§ The task
The lines to be copied run from the one containing "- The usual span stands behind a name" to the end of the material below; reproduce them exactly, including both ends, and nothing more.

§ Supplied data
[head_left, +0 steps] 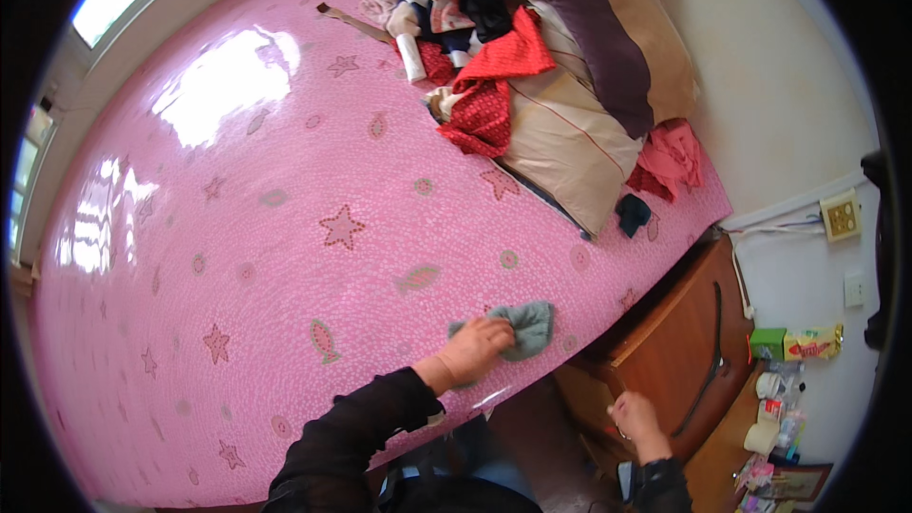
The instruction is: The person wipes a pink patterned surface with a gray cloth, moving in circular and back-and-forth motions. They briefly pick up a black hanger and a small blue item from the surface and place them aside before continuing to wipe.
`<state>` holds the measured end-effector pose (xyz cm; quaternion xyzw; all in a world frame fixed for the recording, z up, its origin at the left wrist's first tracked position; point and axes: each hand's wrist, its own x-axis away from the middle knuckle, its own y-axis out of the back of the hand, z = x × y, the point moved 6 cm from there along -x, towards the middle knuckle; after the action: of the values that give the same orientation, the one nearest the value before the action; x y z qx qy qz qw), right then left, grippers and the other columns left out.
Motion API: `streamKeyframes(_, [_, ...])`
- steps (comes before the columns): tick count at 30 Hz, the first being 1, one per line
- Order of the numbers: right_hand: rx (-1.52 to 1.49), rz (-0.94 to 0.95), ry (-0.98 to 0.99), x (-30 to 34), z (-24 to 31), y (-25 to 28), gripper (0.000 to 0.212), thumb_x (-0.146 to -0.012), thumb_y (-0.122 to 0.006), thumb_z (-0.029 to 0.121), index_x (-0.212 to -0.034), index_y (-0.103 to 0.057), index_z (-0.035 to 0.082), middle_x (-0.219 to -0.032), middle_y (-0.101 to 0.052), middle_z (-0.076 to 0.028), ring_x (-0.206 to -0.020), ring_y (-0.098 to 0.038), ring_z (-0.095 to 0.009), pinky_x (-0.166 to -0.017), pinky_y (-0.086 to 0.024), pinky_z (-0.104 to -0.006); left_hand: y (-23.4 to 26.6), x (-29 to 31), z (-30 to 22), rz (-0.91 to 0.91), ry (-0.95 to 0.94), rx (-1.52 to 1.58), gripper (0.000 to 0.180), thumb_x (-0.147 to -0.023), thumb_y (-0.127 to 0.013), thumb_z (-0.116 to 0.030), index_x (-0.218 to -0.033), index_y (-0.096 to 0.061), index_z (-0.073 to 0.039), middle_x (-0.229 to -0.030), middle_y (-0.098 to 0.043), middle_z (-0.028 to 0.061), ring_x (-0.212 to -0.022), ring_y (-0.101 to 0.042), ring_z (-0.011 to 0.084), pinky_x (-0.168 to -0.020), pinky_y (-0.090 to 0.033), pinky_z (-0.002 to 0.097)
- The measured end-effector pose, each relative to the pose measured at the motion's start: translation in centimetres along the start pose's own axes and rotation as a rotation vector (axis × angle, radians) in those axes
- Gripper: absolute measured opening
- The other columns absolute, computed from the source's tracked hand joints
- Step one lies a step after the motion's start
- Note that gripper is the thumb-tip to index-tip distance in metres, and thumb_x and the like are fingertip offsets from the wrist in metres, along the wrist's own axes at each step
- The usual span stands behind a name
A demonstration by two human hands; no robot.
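My left hand (478,349) presses a grey-green cloth (532,331) onto the pink sheet (361,304) near its front edge. The fingers are bent over the cloth, and part of it sticks out on both sides of the hand. The sheet looks glossy and is printed with starfish and fish. Off to the right, my right hand (638,418) hangs in the air in front of a brown wooden cabinet (676,342). Its fingers are curled in, and nothing shows in them.
Folded bedding (570,133) and a red garment (489,85) are heaped at the far right of the bed. A small dark cloth (632,215) lies beside the heap. On the right, a wooden top (712,446) carries small bottles and packages. A wall socket (841,216) has cables.
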<state>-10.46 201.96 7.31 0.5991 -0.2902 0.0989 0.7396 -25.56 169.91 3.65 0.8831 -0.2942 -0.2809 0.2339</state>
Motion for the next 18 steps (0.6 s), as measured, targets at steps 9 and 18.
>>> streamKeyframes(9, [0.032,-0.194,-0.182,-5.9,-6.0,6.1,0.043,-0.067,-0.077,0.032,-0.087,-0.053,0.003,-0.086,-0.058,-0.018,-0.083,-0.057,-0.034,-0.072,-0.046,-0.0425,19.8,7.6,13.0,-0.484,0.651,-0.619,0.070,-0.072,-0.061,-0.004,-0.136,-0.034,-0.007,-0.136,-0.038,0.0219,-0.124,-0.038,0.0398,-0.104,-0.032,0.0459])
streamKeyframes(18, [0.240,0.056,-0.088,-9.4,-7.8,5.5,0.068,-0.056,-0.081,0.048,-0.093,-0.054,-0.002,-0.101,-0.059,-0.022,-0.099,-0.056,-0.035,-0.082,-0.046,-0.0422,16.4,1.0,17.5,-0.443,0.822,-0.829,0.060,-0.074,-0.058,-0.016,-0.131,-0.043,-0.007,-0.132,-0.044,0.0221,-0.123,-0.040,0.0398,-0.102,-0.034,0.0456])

§ Task result
- The usual span stands behind a name
A demonstration by two human hands; no robot.
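My left hand (478,349) presses a grey-green cloth (532,331) onto the pink sheet (361,304) near its front edge. The fingers are bent over the cloth, and part of it sticks out on both sides of the hand. The sheet looks glossy and is printed with starfish and fish. Off to the right, my right hand (638,418) hangs in the air in front of a brown wooden cabinet (676,342). Its fingers are curled in, and nothing shows in them.
Folded bedding (570,133) and a red garment (489,85) are heaped at the far right of the bed. A small dark cloth (632,215) lies beside the heap. On the right, a wooden top (712,446) carries small bottles and packages. A wall socket (841,216) has cables.
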<state>-10.46 201.96 7.31 0.5991 -0.2902 0.0989 0.7396 -25.56 169.91 3.65 0.8831 -0.2942 -0.2809 0.2339</state>
Motion for the next 18 steps (0.6 s), as measured, targets at steps 9 and 18.
>>> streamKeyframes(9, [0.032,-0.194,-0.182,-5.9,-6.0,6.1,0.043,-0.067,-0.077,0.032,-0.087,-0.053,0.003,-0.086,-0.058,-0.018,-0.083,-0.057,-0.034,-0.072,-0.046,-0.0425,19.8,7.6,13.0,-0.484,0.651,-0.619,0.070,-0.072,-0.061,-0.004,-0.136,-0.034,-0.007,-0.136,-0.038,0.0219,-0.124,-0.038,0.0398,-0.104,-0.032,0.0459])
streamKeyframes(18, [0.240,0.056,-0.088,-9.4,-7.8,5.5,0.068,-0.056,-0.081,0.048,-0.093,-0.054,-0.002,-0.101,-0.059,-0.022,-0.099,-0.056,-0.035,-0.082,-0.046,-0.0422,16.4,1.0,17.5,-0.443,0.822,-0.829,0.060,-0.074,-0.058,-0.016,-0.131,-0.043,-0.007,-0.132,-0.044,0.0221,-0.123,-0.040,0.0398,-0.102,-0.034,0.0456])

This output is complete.